_Work request_
Please report every line in the material below where the word "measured" is found.
════════════════════
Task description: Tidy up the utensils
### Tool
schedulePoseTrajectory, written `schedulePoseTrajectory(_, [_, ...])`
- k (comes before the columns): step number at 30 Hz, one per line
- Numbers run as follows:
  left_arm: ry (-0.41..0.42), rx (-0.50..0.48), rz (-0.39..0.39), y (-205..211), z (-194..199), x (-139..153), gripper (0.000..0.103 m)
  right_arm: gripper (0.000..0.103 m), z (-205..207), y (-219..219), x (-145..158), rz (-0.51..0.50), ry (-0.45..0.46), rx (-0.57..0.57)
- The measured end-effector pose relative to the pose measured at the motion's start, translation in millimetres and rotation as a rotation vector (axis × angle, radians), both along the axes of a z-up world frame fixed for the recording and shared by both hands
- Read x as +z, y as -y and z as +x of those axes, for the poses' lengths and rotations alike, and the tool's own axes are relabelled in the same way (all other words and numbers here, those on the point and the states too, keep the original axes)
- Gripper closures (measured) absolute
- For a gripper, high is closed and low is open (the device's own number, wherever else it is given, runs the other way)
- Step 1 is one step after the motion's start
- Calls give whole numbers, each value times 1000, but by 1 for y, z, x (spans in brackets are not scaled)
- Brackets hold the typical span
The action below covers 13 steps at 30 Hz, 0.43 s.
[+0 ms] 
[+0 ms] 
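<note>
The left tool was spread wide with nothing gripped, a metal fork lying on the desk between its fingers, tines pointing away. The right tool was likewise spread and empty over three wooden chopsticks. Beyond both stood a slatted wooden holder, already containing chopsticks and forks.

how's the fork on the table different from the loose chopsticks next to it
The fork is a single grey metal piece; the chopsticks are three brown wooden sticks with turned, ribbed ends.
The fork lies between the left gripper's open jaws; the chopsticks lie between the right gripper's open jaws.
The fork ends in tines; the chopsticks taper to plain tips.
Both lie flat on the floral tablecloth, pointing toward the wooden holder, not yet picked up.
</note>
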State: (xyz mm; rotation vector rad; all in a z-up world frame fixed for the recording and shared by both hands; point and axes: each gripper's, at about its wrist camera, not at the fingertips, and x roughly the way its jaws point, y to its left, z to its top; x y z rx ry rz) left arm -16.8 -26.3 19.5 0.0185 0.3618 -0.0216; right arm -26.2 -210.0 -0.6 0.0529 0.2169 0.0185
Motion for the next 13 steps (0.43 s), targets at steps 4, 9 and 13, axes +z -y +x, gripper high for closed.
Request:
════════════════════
_Your response_
- The measured end-effector pose relative to the pose measured at the motion's start, translation in millimetres and rotation as a rotation vector (axis × angle, radians), both along the axes of a z-up world frame fixed for the recording and shared by both hands
- Gripper closures (measured) absolute

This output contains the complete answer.